TASK INSTRUCTIONS:
With the pictures removed, the data below must be transcribed in full and exactly.

DATA EXTRACT:
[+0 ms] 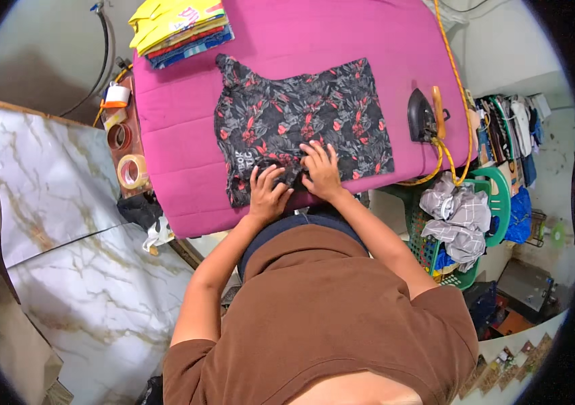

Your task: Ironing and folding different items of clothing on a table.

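A dark sleeveless garment [313, 114] with a grey and red floral print and some lettering lies flat on a pink padded ironing surface [181, 167]. My left hand [268, 193] rests on its near edge, close to the lettering, with the fingertips on the cloth. Just to the right, my right hand [322, 169] touches the same edge, its fingers spread over the print. Between the two hands the fabric is bunched up. Whether either hand pinches the cloth is unclear. An iron [421, 116] with an orange-brown handle sits to the right of the garment.
Folded clothes [183, 30] are stacked at the far left. Tape rolls [132, 171] lie on a ledge beside the left edge. A yellow cord [453, 66] runs along the right side. Below it, a green basket [497, 202] holds crumpled clothes; hanging clothes [510, 126] are behind.
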Motion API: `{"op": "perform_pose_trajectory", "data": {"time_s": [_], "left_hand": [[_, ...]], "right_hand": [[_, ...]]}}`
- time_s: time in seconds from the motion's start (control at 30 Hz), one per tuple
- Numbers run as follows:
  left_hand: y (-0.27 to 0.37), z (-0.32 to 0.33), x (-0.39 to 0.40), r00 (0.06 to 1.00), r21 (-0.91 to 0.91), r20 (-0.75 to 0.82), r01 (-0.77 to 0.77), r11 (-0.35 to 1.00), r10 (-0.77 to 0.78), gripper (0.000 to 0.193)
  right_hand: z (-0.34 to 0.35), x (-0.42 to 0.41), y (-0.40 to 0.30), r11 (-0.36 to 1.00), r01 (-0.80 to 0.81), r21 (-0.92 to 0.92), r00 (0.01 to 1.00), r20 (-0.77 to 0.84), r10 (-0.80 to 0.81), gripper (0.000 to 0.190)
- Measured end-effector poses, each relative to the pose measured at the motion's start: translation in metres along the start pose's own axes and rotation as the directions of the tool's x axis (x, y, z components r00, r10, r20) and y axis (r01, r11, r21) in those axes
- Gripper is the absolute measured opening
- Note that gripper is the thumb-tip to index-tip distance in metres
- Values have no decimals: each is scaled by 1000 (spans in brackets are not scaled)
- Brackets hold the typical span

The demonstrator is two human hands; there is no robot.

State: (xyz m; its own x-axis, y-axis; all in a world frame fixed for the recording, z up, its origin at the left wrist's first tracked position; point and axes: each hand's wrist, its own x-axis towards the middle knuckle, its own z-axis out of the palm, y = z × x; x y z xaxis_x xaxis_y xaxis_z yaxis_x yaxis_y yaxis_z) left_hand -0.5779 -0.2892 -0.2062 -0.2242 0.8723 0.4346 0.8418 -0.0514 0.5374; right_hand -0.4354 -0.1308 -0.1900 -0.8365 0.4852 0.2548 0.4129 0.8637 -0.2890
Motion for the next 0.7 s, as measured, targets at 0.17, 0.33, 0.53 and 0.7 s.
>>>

SOLUTION:
[+0 ms] 

Your task: Ironing and folding different items of clothing on a table.

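A dark sleeveless garment [313, 114] with a grey and red floral print and some lettering lies flat on a pink padded ironing surface [181, 167]. My left hand [268, 193] rests on its near edge, close to the lettering, with the fingertips on the cloth. Just to the right, my right hand [322, 169] touches the same edge, its fingers spread over the print. Between the two hands the fabric is bunched up. Whether either hand pinches the cloth is unclear. An iron [421, 116] with an orange-brown handle sits to the right of the garment.
Folded clothes [183, 30] are stacked at the far left. Tape rolls [132, 171] lie on a ledge beside the left edge. A yellow cord [453, 66] runs along the right side. Below it, a green basket [497, 202] holds crumpled clothes; hanging clothes [510, 126] are behind.
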Motion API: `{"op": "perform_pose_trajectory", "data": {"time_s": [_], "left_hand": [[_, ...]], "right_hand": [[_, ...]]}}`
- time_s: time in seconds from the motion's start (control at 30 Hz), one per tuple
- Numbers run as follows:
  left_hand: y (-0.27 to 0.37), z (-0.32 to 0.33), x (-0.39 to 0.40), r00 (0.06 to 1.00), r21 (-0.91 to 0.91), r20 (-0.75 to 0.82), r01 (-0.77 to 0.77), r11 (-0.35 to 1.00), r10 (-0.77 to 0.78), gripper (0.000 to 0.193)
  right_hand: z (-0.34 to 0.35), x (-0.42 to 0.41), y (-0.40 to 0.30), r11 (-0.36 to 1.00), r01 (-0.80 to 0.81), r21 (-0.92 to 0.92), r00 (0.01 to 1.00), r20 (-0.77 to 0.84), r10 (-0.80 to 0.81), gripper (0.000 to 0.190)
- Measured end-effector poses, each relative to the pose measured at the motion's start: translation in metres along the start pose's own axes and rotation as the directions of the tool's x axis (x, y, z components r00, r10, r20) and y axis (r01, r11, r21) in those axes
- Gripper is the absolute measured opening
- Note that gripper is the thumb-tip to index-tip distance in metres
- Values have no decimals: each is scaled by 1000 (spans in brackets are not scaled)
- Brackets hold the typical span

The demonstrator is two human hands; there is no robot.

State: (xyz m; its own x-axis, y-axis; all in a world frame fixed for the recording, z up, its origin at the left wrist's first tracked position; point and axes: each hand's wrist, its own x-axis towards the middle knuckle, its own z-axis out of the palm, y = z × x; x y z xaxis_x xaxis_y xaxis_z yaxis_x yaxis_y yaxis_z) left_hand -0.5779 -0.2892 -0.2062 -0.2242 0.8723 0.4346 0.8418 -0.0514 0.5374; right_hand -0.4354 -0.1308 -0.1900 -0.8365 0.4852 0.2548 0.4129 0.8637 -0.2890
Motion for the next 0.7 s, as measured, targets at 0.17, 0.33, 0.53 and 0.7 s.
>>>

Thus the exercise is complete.